Des soutiens d'un club de foot professionnel se mobilisent sur les réseaux sociaux pour faire échec à l'arrivée d'un joueur : ce scénario insolite s'est produit à deux reprises cette semaine, à Saint-Etienne et à Vallecas, une commune de la périphérie de Madrid. Mais avec des enjeux très différents : en France, les tifosi reprochaient à Anthony Mounier une injure prononcée en 2012 : «On les baise, les Verts.» En Espagne, les fans du Rayo Vallecano, un club de deuxième division, ont réagi aux relations supposées de l'attaquant ukrainien Roman Zozulya avec les milieux ultranationalistes, voire néonazis, de son pays. Le joueur, prêté par le Betis Séville, se donne jusqu'à lundi pour décider s'il reste dans ce climat hostile.
But contre la France
Zozulya n’est pas un inconnu pour les amateurs français de ballon rond. Lors du match de barrage Ukraine-France, avec à la clé une place en phase finale de la Coupe du monde 2014 au Brésil, il avait réalisé un grand match aller, marquant le premier but. Battus 2-0, les Bleus avaient renversé la vapeur à Saint-Denis : 3-0 au retour.
Les traces d’accointances entre le footballeur et la mouvance extrémiste ne manquent pas. Zozulya, 27 ans et 31 sélections, a fondé et financé la Narodna Armiya (armée populaire), une milice active dans la région du Donbass, où l’armée ukrainienne combat les rebelles prorusses. Sur Twitter, il a posé volontiers aux côtés de combattants, parfois un fusil-mitrailleur entre les mains, et exhibe une écharpe à l’effigie de Stepan Bandera – ce chef militaire nationaliste, allié des nazis en 1940, sera abattu en Allemagne en 1959, probablement par le KGB. Sur une des images diffusées, le joueur adopte la même pose que le leader fasciste, pour, semble-t-il souligner leur ressemblance.

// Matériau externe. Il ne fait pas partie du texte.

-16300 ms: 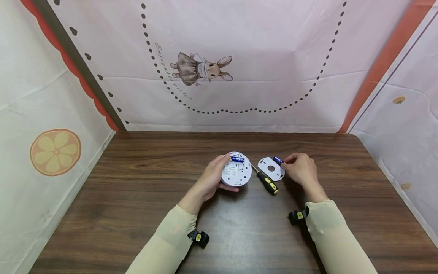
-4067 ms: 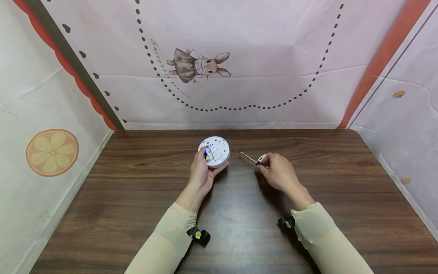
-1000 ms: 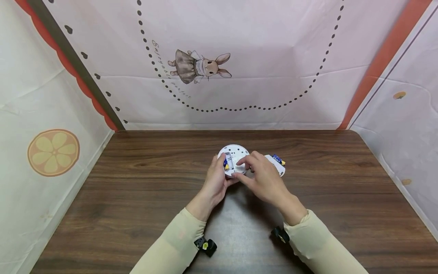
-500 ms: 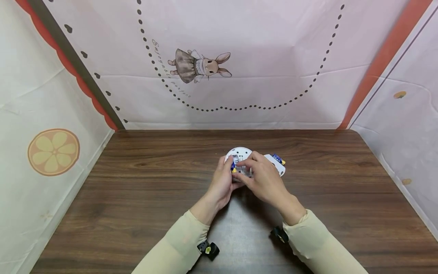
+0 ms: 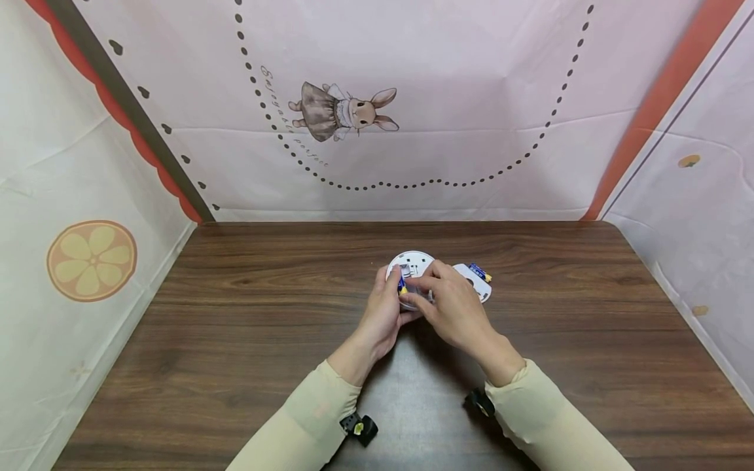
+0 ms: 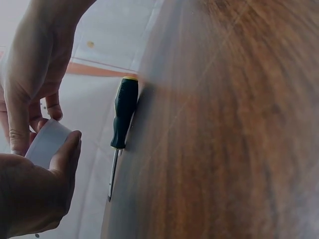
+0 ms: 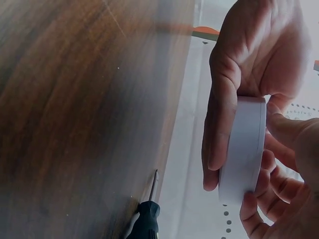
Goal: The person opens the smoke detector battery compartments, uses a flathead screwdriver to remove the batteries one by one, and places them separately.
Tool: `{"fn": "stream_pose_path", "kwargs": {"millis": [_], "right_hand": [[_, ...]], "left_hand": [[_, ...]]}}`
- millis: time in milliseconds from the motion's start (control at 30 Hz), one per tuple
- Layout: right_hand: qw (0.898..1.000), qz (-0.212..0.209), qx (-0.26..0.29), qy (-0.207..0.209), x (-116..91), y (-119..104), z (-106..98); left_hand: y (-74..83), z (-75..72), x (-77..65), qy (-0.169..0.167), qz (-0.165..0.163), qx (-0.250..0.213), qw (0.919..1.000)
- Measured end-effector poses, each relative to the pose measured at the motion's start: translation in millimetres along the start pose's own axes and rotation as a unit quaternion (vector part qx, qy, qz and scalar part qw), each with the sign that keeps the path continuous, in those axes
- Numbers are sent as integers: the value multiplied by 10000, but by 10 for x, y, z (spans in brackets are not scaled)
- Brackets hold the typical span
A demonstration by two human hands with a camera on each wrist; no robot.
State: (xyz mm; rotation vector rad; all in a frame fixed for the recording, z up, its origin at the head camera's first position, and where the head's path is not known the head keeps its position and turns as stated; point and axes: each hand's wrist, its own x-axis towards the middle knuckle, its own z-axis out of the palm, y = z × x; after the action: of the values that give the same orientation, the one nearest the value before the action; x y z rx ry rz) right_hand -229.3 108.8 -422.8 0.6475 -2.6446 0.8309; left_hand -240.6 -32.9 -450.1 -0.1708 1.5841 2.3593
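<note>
My left hand (image 5: pixel 379 314) grips a round white device, like a smoke detector (image 5: pixel 412 258), by its rim, back face up. A blue AA battery with a yellow end (image 5: pixel 402 286) lies at its battery slot under my left thumb. Thumb and curled forefinger of my right hand (image 5: pixel 456 311) pinch at that battery, covering much of the device's face. In the right wrist view, the device's smooth side wall (image 7: pixel 242 149) shows, left fingers flat beneath it. On the left wrist view's far side, the right fingers (image 6: pixel 17 134) bend over the rim.
Just right of the hands, a white mounting plate (image 5: pixel 484 292) lies on the table, a second blue battery (image 5: pixel 480 272) against its far edge. A dark-handled screwdriver (image 6: pixel 124 112) lies on the wooden table (image 5: pixel 265 327). Printed cloth (image 5: pixel 471 157) walls in the back and sides.
The screwdriver held four seconds ago has left my right hand. Over the last second, the device moved right until its battery met my right fingertips. In the last half second little shifts.
</note>
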Motion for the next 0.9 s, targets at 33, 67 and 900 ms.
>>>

Ох и похожи😂 pic.twitter.com/umJ2xsYVYT
— Роман Зозуля (@zozulyaroman18) December 1, 2015
Saison terminée
Peu employé à Séville par l'entraîneur Victor (6 matchs en six mois de Liga), l'Ukrainien est proposé en prêt au Rayo Vallecano, en mauvaise posture en deuxième division. Mais dans cette banlieue ouvrière de Madrid, où plusieurs groupes de supporters sont très marqués à gauche, la nouvelle passe mal. Après avoir été hué lors de son premier entraînement, le sportif publie un communiqué où il parle de «malentendu» : «Je ne suis lié à aucun groupe paramilitaire ou néonazi. Je réalise un important travail de soutien à l'armée pour protéger mon pays, aider les enfants et les populations défavorisées. Le tout dans un contexte douloureux, celui d'une Ukraine en guerre.» Des arguments qui n'ont guère ému les supporters. Le Betis a annoncé jeudi qu'il reprenait son attaquant mais ne pourra plus le faire plus jouer cette saison : il a déjà appartenu à trois clubs, le maximum fixé par les règlements internationaux.
Un précédent croate
Roman Zozulya n'est pas le premier footballeur professionnel accusé de proximité avec l'extrême droite. Plusieurs sportifs ont provoqué un scandale en choisissant d'arborer sur leur maillot le numéro 88. Qui, dans la mouvance néonazie, signifie «HH», soit «Heil Hitler» (le H étant la huitième lettre de l'alphabet). Le cas du Croate Josip Simunic a été très médiatisé en 2003 : après la victoire de sa sélection à Zagreb face l'Islande, qui qualifiait le pays pour la Coupe de monde au Brésil, le vétéran aux 105 sélections avait fait reprendre au stade entier le slogan «Za dom ? Spremni !» («Pour la patrie ? Prêts !»). Soit le cri de ralliement du régime antisémite et pronazi des Oustachis (1941-1945). Suspendu pour six mois et sanctionné financièrement par l'UEFA, Simonic avait mis fin à sa carrière, tirant un trait sur le Mondial, où son équipe a fait piètre figure. Il a cependant bien rebondi : il est depuis septembre l'adjoint du sélectionneur national Ante Cacic.